### Task to carry out
Filter the records below for the word "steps". Keep each line that has it.

### Input material
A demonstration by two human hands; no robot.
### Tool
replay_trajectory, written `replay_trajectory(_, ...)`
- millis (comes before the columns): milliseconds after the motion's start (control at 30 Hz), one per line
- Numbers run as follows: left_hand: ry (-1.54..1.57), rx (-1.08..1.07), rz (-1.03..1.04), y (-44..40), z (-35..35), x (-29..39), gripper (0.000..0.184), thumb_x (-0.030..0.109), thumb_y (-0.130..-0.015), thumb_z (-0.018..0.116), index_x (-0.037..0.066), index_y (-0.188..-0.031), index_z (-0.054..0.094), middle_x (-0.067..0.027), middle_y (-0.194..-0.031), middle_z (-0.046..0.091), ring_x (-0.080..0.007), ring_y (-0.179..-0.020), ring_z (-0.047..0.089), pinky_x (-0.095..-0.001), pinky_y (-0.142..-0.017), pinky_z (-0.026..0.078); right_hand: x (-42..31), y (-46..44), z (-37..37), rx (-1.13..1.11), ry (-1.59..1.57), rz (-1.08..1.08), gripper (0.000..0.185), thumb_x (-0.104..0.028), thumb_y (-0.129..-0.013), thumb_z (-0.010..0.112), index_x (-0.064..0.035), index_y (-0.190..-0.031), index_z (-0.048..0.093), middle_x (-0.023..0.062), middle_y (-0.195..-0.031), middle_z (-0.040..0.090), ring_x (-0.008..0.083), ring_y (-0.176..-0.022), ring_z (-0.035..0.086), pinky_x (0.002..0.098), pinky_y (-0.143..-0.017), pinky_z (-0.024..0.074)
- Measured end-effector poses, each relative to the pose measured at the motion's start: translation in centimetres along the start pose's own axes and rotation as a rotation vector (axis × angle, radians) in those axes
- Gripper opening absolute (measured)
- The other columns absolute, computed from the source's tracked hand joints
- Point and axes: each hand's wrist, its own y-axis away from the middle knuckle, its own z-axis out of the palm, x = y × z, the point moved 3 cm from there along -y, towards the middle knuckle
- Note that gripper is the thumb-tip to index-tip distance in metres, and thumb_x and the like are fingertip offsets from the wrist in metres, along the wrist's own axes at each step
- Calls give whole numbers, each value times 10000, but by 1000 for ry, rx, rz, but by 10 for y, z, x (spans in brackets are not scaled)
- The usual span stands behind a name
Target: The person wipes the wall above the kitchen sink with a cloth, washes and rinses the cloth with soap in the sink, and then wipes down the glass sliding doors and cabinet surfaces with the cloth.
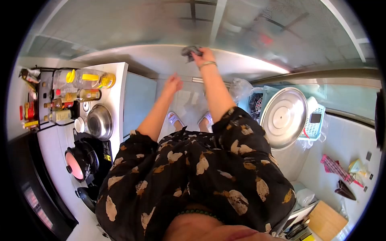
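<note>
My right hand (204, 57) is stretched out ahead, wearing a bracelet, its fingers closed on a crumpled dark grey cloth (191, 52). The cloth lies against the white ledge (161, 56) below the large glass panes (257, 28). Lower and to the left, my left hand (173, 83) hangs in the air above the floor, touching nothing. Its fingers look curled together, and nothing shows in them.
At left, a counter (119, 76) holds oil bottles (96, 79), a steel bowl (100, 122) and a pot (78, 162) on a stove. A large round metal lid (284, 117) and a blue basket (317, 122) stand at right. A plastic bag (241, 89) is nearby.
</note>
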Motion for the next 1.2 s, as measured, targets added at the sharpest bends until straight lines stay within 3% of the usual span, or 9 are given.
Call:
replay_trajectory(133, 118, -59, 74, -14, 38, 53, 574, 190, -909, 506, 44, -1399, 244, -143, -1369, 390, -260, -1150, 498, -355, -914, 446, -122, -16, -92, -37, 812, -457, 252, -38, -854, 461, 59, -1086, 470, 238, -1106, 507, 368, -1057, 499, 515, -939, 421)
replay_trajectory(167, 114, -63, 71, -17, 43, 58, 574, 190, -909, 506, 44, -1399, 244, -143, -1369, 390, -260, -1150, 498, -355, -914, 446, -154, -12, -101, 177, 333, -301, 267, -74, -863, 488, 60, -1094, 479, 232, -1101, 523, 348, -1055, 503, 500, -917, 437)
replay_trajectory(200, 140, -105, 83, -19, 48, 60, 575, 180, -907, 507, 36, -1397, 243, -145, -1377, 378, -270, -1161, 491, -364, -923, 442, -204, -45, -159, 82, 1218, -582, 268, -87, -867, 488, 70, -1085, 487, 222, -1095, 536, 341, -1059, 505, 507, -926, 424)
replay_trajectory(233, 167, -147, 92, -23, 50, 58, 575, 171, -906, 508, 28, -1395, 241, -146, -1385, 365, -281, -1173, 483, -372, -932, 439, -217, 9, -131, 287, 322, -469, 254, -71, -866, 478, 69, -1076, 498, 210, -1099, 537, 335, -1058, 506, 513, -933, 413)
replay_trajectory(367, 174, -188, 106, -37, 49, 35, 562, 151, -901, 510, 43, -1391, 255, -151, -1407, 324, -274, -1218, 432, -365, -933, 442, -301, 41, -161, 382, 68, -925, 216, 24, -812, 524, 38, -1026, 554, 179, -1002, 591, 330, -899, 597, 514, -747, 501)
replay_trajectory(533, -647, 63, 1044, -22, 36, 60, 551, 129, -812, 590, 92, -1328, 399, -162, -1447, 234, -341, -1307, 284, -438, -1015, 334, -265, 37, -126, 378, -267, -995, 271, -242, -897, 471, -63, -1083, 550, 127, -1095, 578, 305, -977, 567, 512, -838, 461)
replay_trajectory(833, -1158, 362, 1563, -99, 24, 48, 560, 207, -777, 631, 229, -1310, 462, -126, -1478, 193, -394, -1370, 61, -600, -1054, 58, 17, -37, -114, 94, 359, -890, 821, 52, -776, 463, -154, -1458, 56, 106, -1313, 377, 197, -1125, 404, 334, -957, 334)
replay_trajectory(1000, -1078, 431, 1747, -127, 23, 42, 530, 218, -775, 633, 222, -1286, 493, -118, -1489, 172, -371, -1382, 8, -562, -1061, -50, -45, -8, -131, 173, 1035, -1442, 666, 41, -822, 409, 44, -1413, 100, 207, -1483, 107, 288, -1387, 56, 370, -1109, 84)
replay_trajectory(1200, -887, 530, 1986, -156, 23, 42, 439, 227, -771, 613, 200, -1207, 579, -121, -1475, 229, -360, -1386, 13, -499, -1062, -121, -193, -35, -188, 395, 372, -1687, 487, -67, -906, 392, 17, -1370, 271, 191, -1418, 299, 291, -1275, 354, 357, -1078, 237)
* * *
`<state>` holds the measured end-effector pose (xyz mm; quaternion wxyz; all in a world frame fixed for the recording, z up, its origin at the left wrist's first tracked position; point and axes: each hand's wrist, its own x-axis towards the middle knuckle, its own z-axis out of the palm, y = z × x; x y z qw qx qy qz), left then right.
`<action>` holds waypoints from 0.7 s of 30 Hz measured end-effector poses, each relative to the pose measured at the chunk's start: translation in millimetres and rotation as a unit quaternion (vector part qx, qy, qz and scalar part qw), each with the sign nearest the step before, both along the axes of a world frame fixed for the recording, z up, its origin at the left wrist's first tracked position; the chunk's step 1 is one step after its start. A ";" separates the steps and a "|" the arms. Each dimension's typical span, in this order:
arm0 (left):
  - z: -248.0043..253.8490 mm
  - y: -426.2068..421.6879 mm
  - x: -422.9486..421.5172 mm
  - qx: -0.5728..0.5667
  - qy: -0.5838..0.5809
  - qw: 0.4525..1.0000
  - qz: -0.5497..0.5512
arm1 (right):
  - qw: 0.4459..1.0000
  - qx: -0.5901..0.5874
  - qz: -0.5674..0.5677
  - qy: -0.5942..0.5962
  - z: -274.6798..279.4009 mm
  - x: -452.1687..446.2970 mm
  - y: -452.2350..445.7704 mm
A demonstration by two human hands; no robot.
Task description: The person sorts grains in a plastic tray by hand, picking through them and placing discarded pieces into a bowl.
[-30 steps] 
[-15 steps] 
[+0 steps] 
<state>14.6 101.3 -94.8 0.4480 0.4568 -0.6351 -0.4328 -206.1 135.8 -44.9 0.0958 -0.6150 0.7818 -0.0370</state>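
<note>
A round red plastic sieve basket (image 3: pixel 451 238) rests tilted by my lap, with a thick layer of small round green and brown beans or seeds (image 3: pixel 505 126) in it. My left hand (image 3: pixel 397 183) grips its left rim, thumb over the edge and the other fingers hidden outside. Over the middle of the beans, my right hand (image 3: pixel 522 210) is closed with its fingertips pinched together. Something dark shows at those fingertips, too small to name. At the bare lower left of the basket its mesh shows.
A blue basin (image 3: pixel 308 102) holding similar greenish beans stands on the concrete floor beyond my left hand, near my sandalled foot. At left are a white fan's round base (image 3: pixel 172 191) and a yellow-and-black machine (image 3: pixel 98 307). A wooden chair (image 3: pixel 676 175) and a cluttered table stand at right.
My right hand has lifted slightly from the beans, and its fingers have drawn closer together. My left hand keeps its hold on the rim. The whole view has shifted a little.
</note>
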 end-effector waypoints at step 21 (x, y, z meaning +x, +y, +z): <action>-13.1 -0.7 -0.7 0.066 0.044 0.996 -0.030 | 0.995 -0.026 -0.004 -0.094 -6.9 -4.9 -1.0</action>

### Output
`<action>` holds waypoints from 0.7 s of 30 Hz measured end-effector poses, each relative to the pose measured at the chunk's start: translation in millimetres and rotation as a unit quaternion (vector part qx, qy, qz and scalar part qw), each with the sign nearest the step before, both along the axes of a world frame fixed for the recording, z up, its origin at the left wrist's first tracked position; the chunk's step 1 is one step after its start. A ";" separates the steps and a "|" the arms. Each dimension's typical span, in this order:
[-30 steps] 
[-15 steps] 
[+0 steps] 

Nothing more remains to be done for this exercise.